So one of the questions one might ask is –“What’s with the fasting?” Why suspend eating for a whole day or a whole month of days? It’s not the same as dieting. Nor is fasting the same as an eating disorder. So what’s the purpose?
There are a number of reasons people – in almost every religious tradition I know of – practice fasting. Literally, at a gut level it, fasting stops us from our usual running around and makes us pay attention in ways we didn’t before. We become aware of our body in ways that we didn’t before. We become aware of our dependency on food and those who make or prepare it in ways that we didn’t before. We become aware of how often we usually do things willy-nilly – like snack or how often we think we’re invincible. It empties us of our hubris and fills us with awareness of our fragility.
So fasting makes us aware. Rabbi Allan Lew in his book on the Jewish High Holidays, This Is Real and You Are Completely Unprepared: The Days of Awe as a Journey of Transformation, says that every tradition:
“ speaks of a kind of layered mindfulness, a sensibility that works up and out of the body, to the heart and then to the mind and finally to the soul.” (p. 190)
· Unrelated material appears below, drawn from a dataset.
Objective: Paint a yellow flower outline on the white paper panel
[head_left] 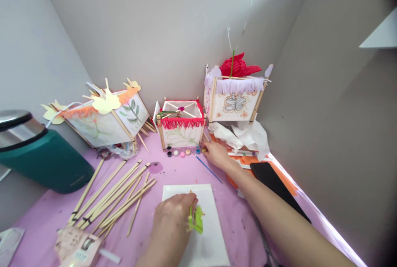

The Quran says that “fasting is proscribed to you…that you may learn self-restraint.” (Sura 2.183) Self restraint – there’s something to learn! It’s interesting that no human reaches maturity without learning self-restraint. Every religion, every society, every school, every family, binds us in some ways, keeps us in check somehow because to live in society – maybe even to live on our own – we need to learn self-restraint. As the Rolling Stones song lamented, “You can’t always get what you want.” And religious fasting makes you recognize the reality of that human condition.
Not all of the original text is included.